Daring Fireball: Pound the Quality - unalone
http://daringfireball.net/2009/10/pound_the_quality

======
10ren
(1) If Apple pursues massive mainstream success, it will alienate its
traditional supporters, because not everyone in the mainstream values design
so highly - some value cheap, performance, convenience or utility etc _at the
cost of design_. Sure, sometimes you can have everything, and sometimes
there's a trade-off (fast-cheap-good-pick-two).

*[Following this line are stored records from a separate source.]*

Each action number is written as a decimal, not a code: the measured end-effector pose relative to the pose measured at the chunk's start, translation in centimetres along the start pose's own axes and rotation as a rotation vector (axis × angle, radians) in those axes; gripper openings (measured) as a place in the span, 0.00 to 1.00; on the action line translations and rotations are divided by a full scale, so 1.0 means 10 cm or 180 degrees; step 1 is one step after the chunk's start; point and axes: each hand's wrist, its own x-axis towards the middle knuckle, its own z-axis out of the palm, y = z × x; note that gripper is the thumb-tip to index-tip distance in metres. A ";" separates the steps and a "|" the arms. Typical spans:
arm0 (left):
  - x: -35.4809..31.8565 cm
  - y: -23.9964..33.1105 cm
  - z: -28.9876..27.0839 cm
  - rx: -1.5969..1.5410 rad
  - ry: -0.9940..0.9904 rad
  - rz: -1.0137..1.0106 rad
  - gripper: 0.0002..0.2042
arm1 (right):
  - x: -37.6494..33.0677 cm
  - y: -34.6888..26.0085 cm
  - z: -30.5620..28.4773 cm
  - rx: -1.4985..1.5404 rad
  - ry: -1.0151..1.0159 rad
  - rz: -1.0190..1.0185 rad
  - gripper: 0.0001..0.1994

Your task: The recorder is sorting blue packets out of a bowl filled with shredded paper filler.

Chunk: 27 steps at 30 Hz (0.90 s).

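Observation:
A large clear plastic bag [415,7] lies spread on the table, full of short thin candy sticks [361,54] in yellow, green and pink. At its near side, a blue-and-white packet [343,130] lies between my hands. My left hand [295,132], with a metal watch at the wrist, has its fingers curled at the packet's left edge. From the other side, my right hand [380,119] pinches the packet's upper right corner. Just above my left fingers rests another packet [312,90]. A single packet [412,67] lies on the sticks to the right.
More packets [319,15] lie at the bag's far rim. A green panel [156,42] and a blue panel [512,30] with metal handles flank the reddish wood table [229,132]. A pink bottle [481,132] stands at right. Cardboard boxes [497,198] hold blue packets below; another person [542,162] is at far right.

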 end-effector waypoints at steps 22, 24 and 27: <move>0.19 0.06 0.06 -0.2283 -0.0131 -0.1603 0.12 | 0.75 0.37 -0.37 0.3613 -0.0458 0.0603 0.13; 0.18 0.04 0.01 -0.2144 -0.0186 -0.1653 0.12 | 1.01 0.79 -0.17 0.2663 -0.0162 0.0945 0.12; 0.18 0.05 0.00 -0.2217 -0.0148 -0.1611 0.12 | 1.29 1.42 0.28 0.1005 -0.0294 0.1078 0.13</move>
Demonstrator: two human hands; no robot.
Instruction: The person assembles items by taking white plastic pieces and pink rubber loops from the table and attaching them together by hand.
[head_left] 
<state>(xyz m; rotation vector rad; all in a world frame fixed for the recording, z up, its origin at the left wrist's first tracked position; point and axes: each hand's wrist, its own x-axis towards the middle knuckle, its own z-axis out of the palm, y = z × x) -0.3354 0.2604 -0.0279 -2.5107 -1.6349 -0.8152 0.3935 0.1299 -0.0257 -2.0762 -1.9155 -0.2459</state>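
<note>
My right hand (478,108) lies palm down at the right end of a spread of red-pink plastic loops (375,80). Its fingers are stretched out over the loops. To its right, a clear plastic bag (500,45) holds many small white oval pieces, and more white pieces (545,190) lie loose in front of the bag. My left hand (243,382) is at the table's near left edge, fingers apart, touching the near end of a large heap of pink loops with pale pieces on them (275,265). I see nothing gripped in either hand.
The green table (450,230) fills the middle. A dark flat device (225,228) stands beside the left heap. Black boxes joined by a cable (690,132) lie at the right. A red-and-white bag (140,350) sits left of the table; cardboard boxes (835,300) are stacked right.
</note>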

(2) Ballmer is right that the iPhone cannot handle all webpages as well as a
desktop - it's just impossible to shrink the power of a desktop into such a
small, light and elegant form-factor (today, anyway). This is not a fault of
the iPhone, but a shortcoming of the web with its layers of inefficiency (esp
javascript, flash, java). Apple's genius was to strip those layers away, by
integrating the hardware and software to work well together. Only Apple has
enough expertise and market clout to do both, and to do it brilliantly.

But the above foreshadows dark days ahead: what will happen to the iPhone when
it _is_ possible to have a desktop in that form-factor? When ingenious
integration is no longer required, and an open market is favoured, with mix
and match, and webapps and so on? I see two ways for Apple to win:

i. Apple uses the new technology to move ahead to the next frontier (because
that's where they like to be). Perhaps an even tinier form-factor?

ii. Apple has become so established as the leader in this category, that no
one can catch up. This is within Apple's grasp, but I believe they will not
take it, because taking it would involve pleasing the mainstream (if you leave
major market segments unsatisfied, a competitor fills them), and, as Mr
Fireball implies, if Apple did so, it would no longer be Apple.

But Microsoft.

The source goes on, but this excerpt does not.